Try it = Please take the records that follow and repeat exactly the lines starting with the line with "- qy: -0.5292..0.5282" and going on through the line with "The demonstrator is".

[Records from a data collection]
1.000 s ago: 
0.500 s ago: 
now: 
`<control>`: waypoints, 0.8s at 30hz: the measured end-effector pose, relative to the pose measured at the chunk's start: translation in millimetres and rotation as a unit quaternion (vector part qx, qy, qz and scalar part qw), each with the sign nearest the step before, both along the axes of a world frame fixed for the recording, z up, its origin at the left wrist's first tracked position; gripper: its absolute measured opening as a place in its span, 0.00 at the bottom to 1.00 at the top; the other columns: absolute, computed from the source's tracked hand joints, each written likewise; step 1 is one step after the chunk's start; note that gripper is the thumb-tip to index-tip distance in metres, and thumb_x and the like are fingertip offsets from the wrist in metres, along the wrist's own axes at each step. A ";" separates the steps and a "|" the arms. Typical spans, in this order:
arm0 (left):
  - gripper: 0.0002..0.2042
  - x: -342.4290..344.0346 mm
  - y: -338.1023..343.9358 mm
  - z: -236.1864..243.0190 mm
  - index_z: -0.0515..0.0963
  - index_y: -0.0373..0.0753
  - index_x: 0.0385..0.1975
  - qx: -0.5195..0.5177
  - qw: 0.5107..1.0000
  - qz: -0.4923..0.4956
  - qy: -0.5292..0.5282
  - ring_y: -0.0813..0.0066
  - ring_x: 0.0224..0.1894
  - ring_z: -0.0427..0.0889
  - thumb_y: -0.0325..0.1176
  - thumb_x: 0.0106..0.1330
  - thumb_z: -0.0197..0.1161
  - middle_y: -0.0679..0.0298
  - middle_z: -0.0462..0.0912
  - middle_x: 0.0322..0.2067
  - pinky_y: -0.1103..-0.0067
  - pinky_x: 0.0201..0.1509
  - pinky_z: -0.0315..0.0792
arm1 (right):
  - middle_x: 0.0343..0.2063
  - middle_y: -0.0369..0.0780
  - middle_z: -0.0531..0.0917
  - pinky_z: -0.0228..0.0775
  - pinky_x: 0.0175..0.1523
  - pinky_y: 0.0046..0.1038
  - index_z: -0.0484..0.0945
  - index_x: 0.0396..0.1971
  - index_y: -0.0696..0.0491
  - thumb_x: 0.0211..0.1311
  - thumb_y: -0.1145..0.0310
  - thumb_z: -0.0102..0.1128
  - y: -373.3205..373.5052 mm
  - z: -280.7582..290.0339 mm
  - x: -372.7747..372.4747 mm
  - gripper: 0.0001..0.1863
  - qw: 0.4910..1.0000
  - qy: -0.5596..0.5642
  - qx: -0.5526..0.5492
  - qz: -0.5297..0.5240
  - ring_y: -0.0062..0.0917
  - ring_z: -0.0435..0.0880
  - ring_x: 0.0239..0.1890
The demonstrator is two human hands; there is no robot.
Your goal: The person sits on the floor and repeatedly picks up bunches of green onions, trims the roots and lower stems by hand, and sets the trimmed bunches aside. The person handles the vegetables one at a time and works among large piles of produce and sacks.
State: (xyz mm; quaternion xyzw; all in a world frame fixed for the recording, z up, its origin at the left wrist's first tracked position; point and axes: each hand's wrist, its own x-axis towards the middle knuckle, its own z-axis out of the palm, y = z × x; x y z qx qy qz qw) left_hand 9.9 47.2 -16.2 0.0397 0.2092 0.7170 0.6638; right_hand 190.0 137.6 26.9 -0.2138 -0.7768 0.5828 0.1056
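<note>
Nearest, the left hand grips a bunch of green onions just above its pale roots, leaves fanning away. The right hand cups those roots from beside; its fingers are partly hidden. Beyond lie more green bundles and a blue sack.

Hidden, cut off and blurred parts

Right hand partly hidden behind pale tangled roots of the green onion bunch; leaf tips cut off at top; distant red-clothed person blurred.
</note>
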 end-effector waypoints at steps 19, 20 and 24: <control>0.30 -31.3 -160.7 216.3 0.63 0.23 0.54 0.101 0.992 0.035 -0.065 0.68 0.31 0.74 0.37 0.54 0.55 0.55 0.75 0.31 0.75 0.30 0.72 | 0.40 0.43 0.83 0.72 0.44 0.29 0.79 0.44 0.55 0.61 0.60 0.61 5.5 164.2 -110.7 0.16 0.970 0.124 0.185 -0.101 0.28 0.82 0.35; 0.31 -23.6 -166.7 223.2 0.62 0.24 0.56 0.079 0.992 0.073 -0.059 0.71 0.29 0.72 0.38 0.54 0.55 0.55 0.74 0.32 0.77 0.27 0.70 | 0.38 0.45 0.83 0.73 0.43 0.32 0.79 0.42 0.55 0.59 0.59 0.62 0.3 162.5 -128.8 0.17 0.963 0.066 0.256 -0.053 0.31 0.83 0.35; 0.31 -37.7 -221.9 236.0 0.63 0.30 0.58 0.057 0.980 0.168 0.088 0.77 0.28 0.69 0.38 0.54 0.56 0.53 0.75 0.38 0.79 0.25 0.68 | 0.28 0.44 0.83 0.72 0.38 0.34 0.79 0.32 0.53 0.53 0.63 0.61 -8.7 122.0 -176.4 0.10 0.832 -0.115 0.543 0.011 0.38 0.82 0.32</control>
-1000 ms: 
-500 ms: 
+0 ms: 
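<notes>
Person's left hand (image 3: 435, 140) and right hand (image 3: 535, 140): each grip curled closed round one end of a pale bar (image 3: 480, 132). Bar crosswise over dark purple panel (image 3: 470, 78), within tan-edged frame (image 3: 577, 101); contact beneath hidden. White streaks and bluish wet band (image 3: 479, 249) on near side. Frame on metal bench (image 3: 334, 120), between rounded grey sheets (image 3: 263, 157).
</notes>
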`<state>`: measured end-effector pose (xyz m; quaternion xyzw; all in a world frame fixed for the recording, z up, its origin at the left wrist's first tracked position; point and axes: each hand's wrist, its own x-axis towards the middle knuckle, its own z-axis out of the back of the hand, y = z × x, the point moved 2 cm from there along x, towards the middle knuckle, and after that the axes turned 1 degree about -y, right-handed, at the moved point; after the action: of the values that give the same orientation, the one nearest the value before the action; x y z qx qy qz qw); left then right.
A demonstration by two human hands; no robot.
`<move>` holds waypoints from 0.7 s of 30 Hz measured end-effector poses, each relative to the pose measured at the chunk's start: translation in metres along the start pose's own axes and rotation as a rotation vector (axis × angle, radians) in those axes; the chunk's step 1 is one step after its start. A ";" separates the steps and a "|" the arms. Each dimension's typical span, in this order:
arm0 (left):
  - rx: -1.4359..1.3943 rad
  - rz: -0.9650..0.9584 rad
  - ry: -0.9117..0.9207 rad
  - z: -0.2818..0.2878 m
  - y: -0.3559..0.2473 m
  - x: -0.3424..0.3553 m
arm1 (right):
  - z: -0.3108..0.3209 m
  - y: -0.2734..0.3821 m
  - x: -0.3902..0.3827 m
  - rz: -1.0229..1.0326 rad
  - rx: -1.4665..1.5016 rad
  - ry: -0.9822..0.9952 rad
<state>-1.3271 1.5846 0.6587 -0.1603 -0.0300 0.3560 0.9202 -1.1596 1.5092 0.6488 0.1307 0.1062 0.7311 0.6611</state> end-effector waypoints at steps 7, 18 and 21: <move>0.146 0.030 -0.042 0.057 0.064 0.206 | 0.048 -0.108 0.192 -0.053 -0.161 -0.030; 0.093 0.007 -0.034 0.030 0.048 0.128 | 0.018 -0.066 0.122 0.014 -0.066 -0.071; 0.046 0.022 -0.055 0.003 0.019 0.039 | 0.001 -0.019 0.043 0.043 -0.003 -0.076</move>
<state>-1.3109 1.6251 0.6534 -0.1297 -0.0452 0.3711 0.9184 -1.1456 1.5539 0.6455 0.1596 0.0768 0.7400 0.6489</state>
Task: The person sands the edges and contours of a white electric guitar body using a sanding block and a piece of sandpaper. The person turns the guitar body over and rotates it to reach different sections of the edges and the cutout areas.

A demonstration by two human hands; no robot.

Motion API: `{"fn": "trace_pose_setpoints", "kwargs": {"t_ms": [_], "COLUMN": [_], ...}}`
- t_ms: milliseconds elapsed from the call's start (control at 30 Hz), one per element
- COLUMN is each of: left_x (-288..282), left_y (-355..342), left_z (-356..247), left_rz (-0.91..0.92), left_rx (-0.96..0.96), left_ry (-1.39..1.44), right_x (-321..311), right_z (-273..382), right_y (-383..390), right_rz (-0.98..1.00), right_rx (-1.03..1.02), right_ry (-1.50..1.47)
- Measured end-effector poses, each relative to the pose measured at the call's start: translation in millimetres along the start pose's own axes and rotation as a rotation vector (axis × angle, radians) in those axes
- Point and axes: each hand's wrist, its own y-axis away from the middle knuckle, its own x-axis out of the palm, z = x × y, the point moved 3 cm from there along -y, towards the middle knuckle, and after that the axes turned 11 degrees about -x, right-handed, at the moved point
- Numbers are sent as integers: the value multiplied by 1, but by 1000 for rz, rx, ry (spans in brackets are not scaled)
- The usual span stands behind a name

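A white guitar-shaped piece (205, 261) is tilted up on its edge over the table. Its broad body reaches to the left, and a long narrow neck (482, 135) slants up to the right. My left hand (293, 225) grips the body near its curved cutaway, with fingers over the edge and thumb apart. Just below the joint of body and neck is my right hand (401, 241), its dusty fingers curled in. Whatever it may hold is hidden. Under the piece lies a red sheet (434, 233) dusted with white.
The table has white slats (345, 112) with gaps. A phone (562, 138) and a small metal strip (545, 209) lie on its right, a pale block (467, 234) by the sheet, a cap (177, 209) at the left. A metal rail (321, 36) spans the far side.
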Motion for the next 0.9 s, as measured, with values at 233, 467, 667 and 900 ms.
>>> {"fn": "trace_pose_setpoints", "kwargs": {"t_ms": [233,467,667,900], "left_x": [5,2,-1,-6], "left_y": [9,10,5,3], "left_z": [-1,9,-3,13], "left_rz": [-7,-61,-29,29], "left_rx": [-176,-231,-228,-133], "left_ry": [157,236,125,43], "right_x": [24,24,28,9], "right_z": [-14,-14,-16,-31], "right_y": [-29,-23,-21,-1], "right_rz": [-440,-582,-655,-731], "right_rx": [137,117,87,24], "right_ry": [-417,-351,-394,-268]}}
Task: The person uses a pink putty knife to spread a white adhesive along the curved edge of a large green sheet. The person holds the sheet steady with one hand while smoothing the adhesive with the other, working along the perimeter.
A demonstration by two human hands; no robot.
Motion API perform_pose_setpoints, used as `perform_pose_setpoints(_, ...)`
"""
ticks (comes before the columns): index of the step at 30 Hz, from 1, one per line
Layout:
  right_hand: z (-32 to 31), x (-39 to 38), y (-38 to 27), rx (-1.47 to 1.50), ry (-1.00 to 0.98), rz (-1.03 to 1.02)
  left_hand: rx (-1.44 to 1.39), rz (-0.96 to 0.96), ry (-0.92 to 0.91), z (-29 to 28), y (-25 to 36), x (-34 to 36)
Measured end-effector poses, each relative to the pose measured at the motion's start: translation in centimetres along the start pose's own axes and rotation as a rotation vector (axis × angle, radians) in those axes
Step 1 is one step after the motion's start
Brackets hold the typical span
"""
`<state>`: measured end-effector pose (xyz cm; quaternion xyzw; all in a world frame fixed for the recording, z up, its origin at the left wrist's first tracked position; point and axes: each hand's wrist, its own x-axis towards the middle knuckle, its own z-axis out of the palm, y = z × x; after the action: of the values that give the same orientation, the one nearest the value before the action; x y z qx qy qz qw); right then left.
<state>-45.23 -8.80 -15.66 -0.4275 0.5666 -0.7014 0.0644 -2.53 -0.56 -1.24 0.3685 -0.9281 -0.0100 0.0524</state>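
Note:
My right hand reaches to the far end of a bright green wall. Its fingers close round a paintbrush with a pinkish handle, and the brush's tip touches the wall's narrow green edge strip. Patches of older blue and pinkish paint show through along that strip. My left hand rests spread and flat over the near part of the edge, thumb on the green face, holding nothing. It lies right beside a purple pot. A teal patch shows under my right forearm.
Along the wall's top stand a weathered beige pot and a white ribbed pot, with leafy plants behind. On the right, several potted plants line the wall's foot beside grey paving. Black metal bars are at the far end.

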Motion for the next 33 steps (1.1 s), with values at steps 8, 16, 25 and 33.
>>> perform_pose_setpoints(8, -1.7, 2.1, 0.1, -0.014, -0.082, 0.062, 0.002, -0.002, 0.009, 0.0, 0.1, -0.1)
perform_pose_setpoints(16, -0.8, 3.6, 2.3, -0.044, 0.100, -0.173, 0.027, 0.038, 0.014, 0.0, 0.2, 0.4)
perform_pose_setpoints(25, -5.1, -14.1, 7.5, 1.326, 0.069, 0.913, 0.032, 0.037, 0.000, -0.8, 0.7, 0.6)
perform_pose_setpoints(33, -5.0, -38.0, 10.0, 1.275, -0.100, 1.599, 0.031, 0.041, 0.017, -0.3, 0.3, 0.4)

Task solution =
  - qy: -0.5292..0.5282
  - ring_y: -0.0813..0.0066
  - ring_x: 0.0224..0.1894
  - ring_z: -0.0427..0.0889
  - thumb_y: -0.0325..0.1176
  - thumb_x: 0.0106..0.1330
  - thumb_z: -0.0197..0.1161
  - middle_y: -0.0679..0.0298
  - middle_z: -0.0462..0.0912
  - middle_x: 0.0322..0.2067
  - pinky_y: -0.1103..-0.0067
  - pinky_x: 0.0201..0.1509
  - pinky_z: -0.0315..0.0792
arm1 (right):
  - middle_x: 0.0343..0.2063
  - middle_y: -0.0369..0.0780
  - middle_z: -0.0531..0.0917
  - pinky_z: -0.0228..0.0775
  - pinky_x: 0.0175..0.1523
  - pinky_y: 0.0046..0.1038
  - index_z: -0.0484..0.0945
  - index_x: 0.0396..0.1971
  - index_y: -0.0696..0.0491
  - thumb_x: 0.0211..0.1311
  - thumb_y: -0.1145..0.0310
  - thumb_z: -0.0102..0.1128
  - y: -373.3205..373.5052 mm
  - z: -280.7582..290.0339 mm
  - x: -372.7747..372.4747 mm
  - gripper: 0.0001..0.1863
  - qw: 0.4910..1.0000
  - qy: -0.5596..0.5642
  - qx: -0.5526..0.5492
  - qz: -0.5297..0.5240
  - ring_y: -0.0062..0.0917
  - ring_z: -0.0435..0.0880
  - ring_x: 0.0239..0.1890
The demonstrator is two human hands; there is no robot.

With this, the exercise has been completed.